*ABOUT THIS EXERCISE*:
The lines to reproduce run from the first one below to the line containing "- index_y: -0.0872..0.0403", both included. Reproduce them exactly and nothing else.
......
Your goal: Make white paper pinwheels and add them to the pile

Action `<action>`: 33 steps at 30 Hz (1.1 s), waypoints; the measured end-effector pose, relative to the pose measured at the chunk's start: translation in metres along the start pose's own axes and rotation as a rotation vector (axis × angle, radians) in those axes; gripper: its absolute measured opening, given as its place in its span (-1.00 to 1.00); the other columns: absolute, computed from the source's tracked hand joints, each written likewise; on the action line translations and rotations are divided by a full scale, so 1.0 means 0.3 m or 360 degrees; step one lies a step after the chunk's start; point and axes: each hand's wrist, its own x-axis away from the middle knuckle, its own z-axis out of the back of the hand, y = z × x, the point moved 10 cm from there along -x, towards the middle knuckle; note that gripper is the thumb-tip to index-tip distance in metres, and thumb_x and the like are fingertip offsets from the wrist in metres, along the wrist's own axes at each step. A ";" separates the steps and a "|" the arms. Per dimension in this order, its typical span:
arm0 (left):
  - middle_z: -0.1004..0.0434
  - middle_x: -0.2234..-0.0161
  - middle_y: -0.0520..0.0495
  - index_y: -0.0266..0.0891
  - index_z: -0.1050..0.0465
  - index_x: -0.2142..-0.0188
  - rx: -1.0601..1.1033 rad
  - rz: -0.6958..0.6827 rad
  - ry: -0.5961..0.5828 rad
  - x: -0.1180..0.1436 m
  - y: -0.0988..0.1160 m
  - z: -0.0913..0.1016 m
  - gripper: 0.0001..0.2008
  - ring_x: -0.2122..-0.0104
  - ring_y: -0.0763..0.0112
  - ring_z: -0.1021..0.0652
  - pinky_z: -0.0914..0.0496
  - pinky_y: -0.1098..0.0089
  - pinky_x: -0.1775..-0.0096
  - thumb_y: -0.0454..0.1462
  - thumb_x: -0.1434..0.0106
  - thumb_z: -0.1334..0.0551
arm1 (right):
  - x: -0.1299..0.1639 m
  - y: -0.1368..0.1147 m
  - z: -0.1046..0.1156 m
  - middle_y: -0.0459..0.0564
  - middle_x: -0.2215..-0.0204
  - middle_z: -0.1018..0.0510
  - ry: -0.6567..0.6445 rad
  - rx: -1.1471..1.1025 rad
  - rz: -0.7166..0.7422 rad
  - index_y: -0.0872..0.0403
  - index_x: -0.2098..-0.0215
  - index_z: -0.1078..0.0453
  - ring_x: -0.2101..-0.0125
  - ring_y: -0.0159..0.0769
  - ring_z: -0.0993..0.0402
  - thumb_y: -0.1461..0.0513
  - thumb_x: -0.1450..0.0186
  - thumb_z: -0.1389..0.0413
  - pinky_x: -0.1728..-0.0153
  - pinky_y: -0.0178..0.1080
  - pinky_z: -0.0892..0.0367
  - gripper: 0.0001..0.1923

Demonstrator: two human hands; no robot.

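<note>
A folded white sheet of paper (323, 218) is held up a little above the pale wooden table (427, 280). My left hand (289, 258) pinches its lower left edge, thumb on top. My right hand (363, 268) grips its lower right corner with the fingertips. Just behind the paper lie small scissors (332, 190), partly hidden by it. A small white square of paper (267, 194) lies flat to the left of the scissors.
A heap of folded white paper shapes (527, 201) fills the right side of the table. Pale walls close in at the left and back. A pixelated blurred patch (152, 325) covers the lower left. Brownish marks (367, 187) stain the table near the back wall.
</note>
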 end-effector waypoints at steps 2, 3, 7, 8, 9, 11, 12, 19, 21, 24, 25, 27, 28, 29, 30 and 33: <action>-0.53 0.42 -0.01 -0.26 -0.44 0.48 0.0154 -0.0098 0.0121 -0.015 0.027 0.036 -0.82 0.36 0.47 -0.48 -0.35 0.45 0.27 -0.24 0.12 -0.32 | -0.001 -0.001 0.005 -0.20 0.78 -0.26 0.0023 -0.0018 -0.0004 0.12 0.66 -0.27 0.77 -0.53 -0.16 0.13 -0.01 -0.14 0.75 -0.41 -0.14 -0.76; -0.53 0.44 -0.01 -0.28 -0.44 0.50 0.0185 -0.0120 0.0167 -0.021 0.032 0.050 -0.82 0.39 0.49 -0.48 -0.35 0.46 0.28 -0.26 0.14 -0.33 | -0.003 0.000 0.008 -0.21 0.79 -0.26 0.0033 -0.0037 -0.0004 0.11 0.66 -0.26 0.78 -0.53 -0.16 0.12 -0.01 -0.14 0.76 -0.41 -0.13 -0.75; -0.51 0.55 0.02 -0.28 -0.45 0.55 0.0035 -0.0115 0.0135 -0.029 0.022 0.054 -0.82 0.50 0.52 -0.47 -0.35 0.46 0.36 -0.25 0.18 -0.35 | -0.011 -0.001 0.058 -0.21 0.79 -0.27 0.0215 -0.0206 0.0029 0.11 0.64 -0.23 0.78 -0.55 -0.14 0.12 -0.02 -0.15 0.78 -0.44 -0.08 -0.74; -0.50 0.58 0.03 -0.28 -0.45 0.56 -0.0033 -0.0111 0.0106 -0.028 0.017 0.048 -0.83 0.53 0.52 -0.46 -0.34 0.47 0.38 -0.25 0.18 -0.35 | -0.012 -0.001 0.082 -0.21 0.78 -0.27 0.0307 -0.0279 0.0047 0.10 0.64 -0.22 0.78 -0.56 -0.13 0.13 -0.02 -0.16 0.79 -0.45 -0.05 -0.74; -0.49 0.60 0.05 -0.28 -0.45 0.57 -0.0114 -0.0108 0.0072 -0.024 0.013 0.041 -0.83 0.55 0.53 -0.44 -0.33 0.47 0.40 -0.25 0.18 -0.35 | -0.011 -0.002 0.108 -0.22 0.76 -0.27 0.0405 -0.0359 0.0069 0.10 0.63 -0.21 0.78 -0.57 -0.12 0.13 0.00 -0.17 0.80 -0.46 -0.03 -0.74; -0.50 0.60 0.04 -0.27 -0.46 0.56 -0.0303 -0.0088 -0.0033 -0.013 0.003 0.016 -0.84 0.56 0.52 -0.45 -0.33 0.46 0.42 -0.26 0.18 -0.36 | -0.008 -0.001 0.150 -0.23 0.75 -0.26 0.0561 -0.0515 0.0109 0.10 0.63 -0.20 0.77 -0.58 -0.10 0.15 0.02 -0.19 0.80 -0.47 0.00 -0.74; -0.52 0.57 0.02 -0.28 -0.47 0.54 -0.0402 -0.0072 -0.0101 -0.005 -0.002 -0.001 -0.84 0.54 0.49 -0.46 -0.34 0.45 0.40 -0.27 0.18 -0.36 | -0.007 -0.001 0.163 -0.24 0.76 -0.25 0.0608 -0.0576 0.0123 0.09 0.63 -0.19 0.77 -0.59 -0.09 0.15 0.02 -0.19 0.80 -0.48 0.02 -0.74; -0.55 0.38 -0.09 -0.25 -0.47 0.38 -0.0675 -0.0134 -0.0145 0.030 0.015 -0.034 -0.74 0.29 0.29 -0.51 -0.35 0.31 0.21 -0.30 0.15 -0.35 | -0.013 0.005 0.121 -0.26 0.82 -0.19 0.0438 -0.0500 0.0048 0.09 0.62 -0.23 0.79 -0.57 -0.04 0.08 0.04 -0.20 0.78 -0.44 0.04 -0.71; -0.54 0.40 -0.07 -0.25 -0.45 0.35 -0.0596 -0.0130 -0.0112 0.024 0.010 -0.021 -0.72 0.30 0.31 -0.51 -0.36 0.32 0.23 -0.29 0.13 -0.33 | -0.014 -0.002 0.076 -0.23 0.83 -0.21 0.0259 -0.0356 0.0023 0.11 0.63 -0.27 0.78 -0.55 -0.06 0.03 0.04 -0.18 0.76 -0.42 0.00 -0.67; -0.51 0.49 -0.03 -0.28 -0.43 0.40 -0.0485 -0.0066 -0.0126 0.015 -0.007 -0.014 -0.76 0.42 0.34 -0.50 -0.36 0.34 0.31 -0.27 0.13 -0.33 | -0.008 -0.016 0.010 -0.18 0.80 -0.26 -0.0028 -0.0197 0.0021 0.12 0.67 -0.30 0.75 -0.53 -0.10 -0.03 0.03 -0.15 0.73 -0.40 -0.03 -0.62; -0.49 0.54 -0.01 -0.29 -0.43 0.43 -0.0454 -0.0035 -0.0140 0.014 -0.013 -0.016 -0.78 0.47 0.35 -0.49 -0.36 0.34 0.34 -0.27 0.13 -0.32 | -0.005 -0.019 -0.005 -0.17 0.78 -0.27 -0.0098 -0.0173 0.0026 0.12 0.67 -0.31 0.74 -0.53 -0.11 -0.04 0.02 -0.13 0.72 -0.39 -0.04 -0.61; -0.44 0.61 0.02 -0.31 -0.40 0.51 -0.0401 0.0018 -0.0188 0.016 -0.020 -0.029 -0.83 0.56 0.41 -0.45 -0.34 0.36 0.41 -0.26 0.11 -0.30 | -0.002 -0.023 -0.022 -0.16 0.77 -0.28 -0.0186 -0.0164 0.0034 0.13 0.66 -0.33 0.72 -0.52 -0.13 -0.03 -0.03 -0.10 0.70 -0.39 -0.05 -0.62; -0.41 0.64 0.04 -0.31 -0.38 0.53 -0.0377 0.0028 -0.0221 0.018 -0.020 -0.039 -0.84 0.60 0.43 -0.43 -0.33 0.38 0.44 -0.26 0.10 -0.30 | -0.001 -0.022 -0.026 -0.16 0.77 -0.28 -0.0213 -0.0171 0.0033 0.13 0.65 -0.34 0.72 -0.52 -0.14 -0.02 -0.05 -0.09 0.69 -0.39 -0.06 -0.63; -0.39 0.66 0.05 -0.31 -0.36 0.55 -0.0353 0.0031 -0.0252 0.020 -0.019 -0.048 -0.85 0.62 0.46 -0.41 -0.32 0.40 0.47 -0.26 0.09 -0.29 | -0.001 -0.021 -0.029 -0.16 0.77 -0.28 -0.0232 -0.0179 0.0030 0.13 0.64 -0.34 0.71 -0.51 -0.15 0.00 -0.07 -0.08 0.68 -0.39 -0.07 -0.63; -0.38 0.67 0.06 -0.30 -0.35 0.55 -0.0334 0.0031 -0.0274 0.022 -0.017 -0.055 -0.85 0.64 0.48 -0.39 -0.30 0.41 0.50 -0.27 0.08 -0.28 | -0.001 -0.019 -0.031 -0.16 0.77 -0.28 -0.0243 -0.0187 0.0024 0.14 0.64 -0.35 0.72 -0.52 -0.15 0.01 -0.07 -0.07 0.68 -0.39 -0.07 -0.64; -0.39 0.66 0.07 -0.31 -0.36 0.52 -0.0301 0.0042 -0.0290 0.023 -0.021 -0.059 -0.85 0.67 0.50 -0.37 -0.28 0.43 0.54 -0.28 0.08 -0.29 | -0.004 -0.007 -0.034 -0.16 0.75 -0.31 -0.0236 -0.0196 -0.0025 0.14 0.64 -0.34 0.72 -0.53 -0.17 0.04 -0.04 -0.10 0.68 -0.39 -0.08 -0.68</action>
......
*TASK OUTPUT*:
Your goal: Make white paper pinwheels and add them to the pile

Action `<action>`: 33 steps at 30 Hz (1.1 s), waypoints; the measured end-effector pose, relative to the pose measured at the chunk's start: translation in metres along the start pose's own axes and rotation as a rotation vector (axis × angle, radians) in those axes; gripper: its absolute measured opening, given as its place in its span (-1.00 to 1.00); the other columns: absolute, computed from the source's tracked hand joints, each written likewise; on the action line translations and rotations are divided by a full scale, so 1.0 means 0.3 m or 360 degrees; step one lies a step after the chunk's start; point and axes: each hand's wrist, its own x-axis away from the middle knuckle, its own z-axis out of the back of the hand, y = z × x, the point moved 10 cm from there along -x, towards the middle knuckle; note that gripper is the thumb-tip to index-tip distance in metres, and thumb_x and the like are fingertip offsets from the wrist in metres, along the wrist's own axes at each step. A ";" separates the steps and a "|" the arms. Per dimension in this order, its typical span:
arm0 (left):
  - middle_z: -0.1004..0.0434
  - middle_x: -0.2234..-0.0161
  - middle_y: -0.0520..0.0495
  - index_y: -0.0266..0.0891
  - index_z: -0.1050..0.0465
  - index_x: -0.2142..-0.0188
  - rx: -1.0601..1.1033 rad
  - rz: -0.6958..0.6827 rad
  - ry: -0.5961..0.5828 rad
  - x: -0.1180..0.1436 m
  - y: -0.0988..0.1160 m
  - z: -0.0913..0.1016 m
  - gripper: 0.0001..0.2008
  - ring_x: -0.2122..-0.0104
  - ring_y: -0.0763..0.0112
  - ring_z: -0.1021..0.0652
  - pinky_z: -0.0914..0.0496
  - pinky_y: -0.1098..0.0089
  - pinky_x: -0.1775..-0.0096
  - thumb_y: -0.0454..0.1462
  - thumb_x: -0.1434..0.0106
  - thumb_z: -0.1334..0.0551
arm1 (right):
  - x: -0.1299..0.1639 m
  - y: -0.1368..0.1147 m
  - z: -0.1046..0.1156 m
  - middle_y: -0.0459..0.0564
  - middle_x: -0.2215..-0.0204
  - middle_z: -0.1018..0.0510
  - ry: -0.6567..0.6445 rad
  - rx: -1.1471..1.1025 rad
  - rz: -0.7166..0.7422 rad
  - index_y: -0.0872..0.0403

Nothing further is needed to complete the exercise.